Last night we picked up some fresh Karela from the Indian grocery and made the gravy based curry as one of the curries for the week. The addition of the peanut butter, brown sugar, coconut and milk tone down the bitter taste of karela.

Ingredients:
1 ½ lbs Karela/Bitter Melon
2 Medium Onion, chopped
- 2 tbsp Peanut Butter
- 2 Dry Coconut powder
- 2 to 3 tbsp Brown Sugar
½ tbsp Chili powder
½ tbsp Salt
- 1 cup Milk
- 2 tbsp Vegetable Oil
½ tsp Turmeric


Procedure:
Cut the ends of the karelas and chop them longitudinally and then cut into thin slides.  Heat oil in a pan, season with mustard and cumin seeds. When they sizzle, add onion and saute them for 2 to 3 minutes. Next add turmeric and chili powder, karela and salt. Mix well and cook under low-medium heat until karela is cooked well. Now add peanut butter, brown sugar, coconut, and milk and cook for 5 to 6 minutes until all the milk is absorbed. Serve it with rice or rotis. 



***Quick Tips:
- Karela can be substituted with Kantola (another type of bitter melon, which isn't as bitter). You can find it in the frozen section in most Indian grocery stores. If using this vegetable, reduce the brown sugar and peanut butter measurements. 

August 17, 2011

It's Karela, Not Kerala!

We wanted to take this opportunity to clear up some confusion about a certain vegetable that gets mispronounced a lot. Kerala is an Indian state located in the Southwest region of the country.


It is a popular tourist destination, known for its backwaters, natural beauty and Ayurveda medicines. 


Karela, on the other hand, is a tropical vegetable that is also referred to as bitter melon or gourd. It is widely grown in Asia, Africa and the Caribbean.
 

It can be identified by its prickly green texture and bitter taste. We love Karela and decided to share our love of this vegetable with you so you can grow to like it too.  

After trying a couple of tricks, we came up with one that works and reduces the bitter flavor. This recipe is called Krazy Karela because some might think we're crazy for eating it. The recipe is enough for 5-6 (2 pieces per serving). 

Ingredients for Krazy Stuffed Karela:
- 1 lb of Bitter Gourd/Karela, slender dark green variety
- Lime size of Tamarind or 1 tbsp of Tamarind paste (i.e. Tamcon)
- Vegetable oil, for frying
- Salt, As needed


Ingredients for the filling/stuffing:





























- 1 large Red onion, chopped finely
- 3 tbsp of dry coconut powder (should be flaky, not fine)
- 1 tbsp of Chili powder (Adjust to your taste)
¼ cup of Fresh coriander or cilantro, chopped
Salt, as needed



Follow these steps to remove the bitterness of Karela:
1) Cut the ends of the karela and make a slit lengthwise. If there are any woody seeds remove them using a butter knife. Cut the karela into 3” long pieces.

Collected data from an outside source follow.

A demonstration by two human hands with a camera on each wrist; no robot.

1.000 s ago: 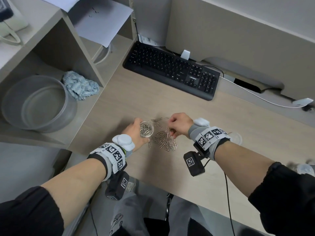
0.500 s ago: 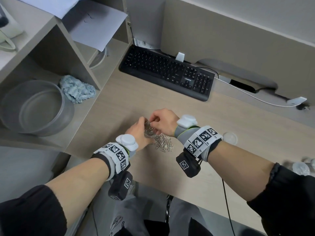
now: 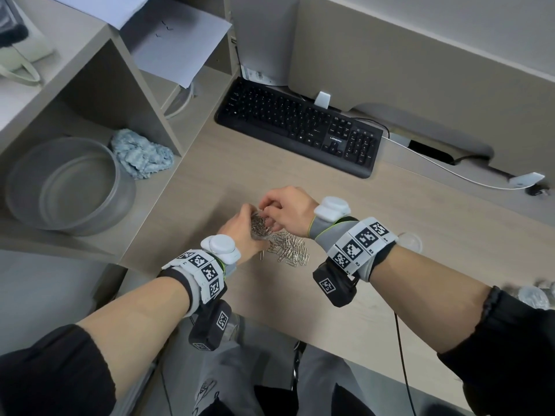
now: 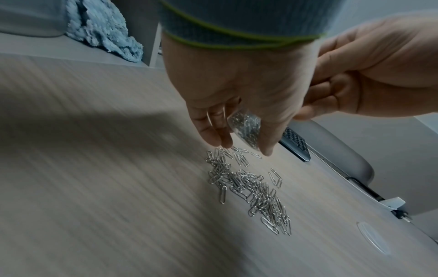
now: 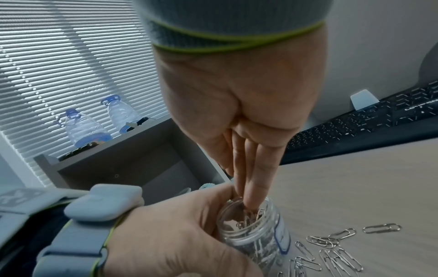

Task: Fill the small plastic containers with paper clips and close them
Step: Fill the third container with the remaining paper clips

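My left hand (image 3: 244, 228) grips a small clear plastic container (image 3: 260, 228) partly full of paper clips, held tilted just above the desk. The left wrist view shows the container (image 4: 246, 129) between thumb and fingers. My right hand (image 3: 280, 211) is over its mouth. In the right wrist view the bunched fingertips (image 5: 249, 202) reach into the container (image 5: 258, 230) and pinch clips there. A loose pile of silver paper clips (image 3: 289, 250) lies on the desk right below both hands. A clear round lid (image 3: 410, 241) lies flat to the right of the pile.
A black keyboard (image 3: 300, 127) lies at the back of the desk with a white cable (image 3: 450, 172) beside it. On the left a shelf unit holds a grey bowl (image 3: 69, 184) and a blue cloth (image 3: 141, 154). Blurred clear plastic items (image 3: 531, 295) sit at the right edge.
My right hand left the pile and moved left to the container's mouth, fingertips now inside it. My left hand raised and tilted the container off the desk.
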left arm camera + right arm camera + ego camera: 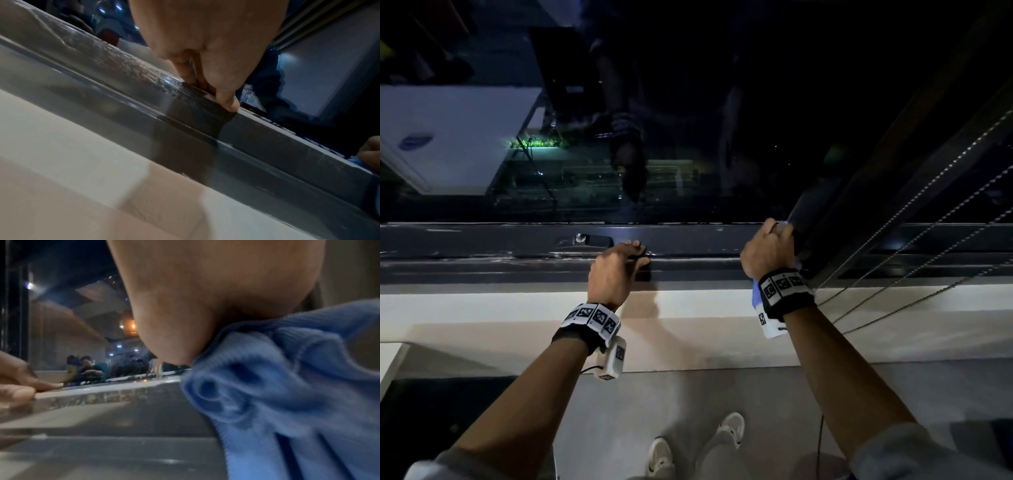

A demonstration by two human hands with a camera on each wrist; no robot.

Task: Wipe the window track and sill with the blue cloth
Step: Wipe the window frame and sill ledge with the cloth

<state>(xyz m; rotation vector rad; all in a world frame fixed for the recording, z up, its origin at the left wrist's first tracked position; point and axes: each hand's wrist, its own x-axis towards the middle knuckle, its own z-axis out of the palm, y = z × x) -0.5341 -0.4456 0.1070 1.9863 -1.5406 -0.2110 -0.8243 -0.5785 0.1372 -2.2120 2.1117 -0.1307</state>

2) In a large pot bring 2 quarts of water to boil. Add the karela pieces along with tamarind, salt, and a pinch of turmeric. Cook karela in the boiling water until they are soft and firm (a knife or fingernail should pass through easily). Drain the water using a colander and remove the remainder of the tamarind from the karela. (skip this step if using the paste)


Then follow these steps to cook the Karela:
1) In a skillet, heat a tbsp of oil and add chopped onion. Saute the onion until it's almost transparent and then add salt, chili powder, and dry coconut powder. 

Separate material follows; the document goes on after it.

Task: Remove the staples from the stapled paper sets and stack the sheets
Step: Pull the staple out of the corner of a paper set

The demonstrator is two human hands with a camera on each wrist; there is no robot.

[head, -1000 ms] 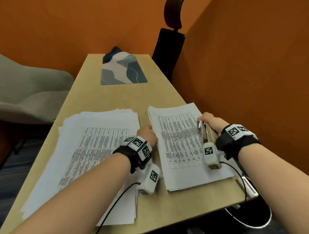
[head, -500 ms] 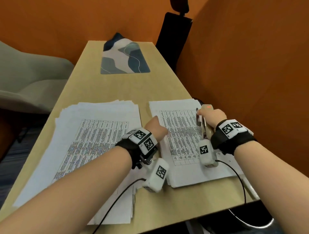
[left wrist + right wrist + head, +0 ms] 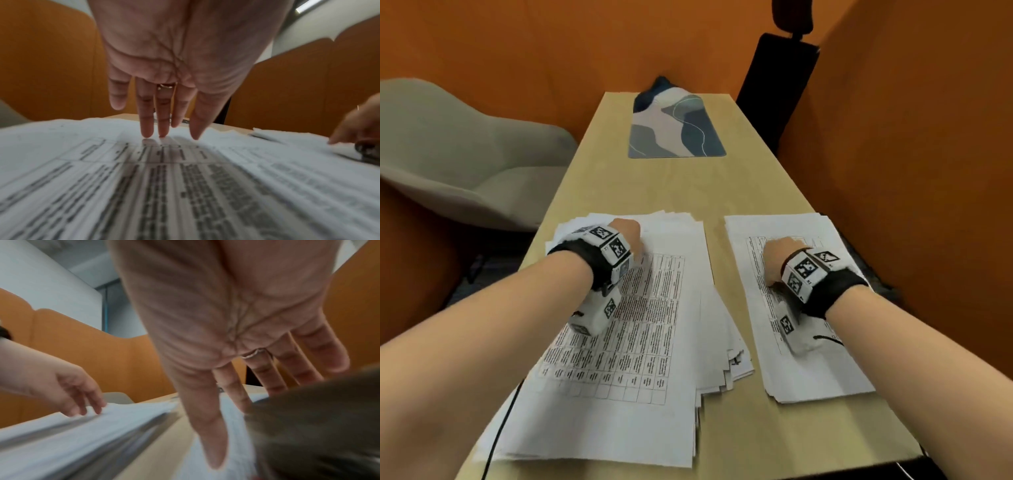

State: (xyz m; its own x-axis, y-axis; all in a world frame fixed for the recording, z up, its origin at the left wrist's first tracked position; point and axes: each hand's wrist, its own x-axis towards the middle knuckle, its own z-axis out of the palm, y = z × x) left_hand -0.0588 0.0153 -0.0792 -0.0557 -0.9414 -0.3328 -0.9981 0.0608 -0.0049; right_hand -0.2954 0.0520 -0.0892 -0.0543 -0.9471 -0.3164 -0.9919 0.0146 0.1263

2) Mix it until the water is evaporated and the oil comes out. Adjust the salt and heat (chili spice) level to your taste. Allow it to cool and then mix in the chopped coriander.

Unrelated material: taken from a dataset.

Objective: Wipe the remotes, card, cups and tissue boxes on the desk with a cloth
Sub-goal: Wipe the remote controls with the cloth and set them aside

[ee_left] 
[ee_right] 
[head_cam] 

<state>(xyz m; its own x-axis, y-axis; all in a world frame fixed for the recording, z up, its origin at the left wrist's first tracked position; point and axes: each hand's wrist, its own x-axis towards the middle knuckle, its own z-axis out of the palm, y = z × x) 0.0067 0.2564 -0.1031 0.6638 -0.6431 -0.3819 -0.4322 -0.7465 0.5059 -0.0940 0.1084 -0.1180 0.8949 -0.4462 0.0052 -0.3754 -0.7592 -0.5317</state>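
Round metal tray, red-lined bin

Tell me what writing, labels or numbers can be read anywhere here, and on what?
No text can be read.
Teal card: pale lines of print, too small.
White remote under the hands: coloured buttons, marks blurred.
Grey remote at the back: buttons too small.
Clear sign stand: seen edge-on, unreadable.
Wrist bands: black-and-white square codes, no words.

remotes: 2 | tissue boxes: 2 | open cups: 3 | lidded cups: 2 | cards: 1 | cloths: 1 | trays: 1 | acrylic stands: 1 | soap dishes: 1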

3) Heat oil in a frying pan until you feel the heat on your palm while it's held above the oil (at a safe height, usually 4-5 inches above oil). Turn the heat to medium/high and slowly drop the cooked karela into the oil and fry them to greenish-brown. Remove from oil and stuff them with the onion filling.



It is great as a dish on its own or can be eaten with plain or brown rice. I love eating it on its own; that way you can really taste all the flavors.

***Quick Tip: If coriander or cilantro isn't readily available, try parsley. If you like more gravy-based curries, try the Karela Curry. It's not as bitter.